■ Task description: Emit a verbatim copy of the lines below from the line with "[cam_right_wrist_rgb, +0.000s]" through the line with "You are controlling", excluding pictures and everything outside that range.

■ Extracted data:
┄┄┄┄┄┄┄┄┄┄

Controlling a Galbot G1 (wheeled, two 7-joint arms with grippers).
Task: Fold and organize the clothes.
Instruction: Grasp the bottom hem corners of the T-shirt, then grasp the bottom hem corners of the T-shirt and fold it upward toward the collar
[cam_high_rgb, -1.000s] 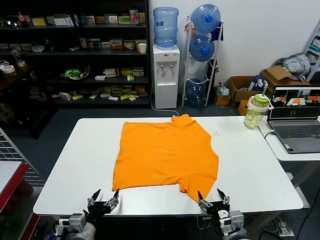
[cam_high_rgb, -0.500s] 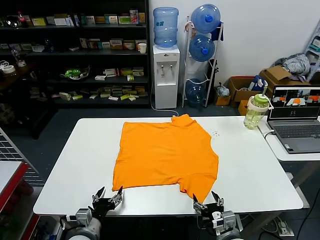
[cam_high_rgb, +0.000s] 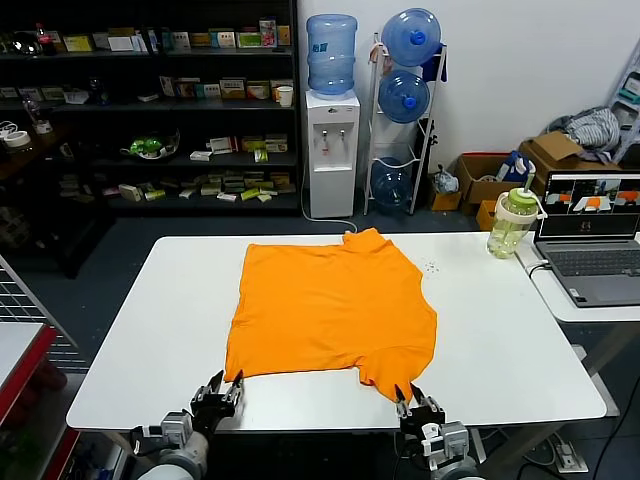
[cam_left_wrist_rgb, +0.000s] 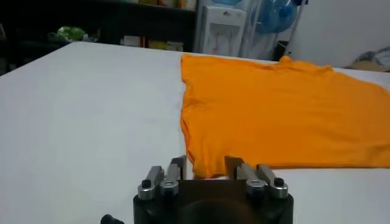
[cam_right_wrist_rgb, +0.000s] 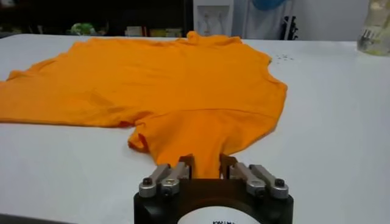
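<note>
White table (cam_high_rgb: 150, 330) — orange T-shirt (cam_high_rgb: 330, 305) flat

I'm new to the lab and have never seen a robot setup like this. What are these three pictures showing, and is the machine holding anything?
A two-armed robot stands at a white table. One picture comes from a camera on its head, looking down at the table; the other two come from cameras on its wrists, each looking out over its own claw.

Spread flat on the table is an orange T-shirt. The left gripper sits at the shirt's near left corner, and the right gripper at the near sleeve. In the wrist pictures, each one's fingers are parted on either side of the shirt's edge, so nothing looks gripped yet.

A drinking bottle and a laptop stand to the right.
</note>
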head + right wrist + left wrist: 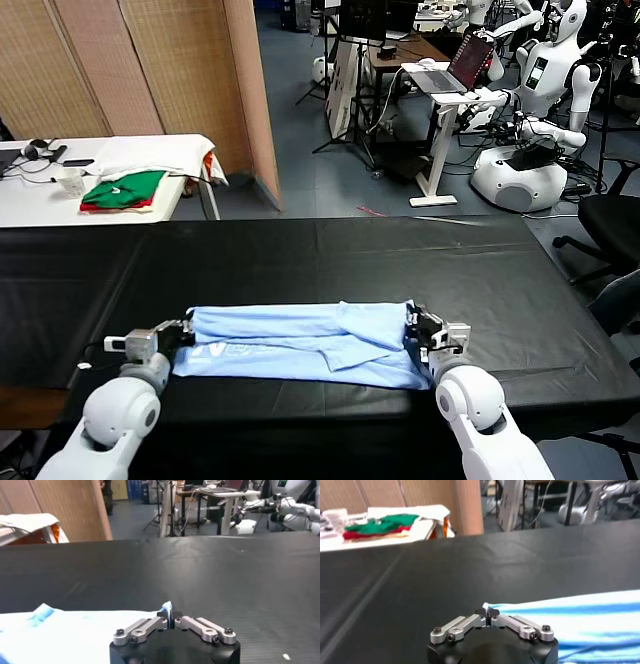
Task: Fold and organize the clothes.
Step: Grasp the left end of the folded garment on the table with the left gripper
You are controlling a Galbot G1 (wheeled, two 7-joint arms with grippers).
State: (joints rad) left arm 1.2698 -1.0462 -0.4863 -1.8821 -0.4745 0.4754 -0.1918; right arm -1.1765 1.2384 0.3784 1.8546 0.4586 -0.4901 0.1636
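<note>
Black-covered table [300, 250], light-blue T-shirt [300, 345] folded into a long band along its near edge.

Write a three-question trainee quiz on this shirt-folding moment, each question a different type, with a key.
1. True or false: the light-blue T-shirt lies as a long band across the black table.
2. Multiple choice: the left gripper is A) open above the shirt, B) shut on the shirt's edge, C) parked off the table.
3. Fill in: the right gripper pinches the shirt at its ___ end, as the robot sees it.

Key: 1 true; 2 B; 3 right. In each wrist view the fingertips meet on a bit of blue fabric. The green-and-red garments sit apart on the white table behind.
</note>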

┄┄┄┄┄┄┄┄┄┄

■ Written reply:
[cam_right_wrist_rgb, +0.000s] 
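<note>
White table (cam_high_rgb: 150, 330) — orange T-shirt (cam_high_rgb: 330, 305) flat

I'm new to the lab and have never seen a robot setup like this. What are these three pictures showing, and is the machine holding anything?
A two-armed robot stands at a white table. One picture comes from a camera on its head, looking down at the table; the other two come from cameras on its wrists, each looking out over its own claw.

Spread flat on the table is an orange T-shirt. The left gripper sits at the shirt's near left corner, and the right gripper at the near sleeve. In the wrist pictures, each one's fingers are parted on either side of the shirt's edge, so nothing looks gripped yet.

A drinking bottle and a laptop stand to the right.
</note>
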head + right wrist + left wrist: 
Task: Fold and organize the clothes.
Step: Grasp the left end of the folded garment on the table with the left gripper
You are controlling a Galbot G1 (wheeled, two 7-joint arms with grippers).

This exercise has now been finished.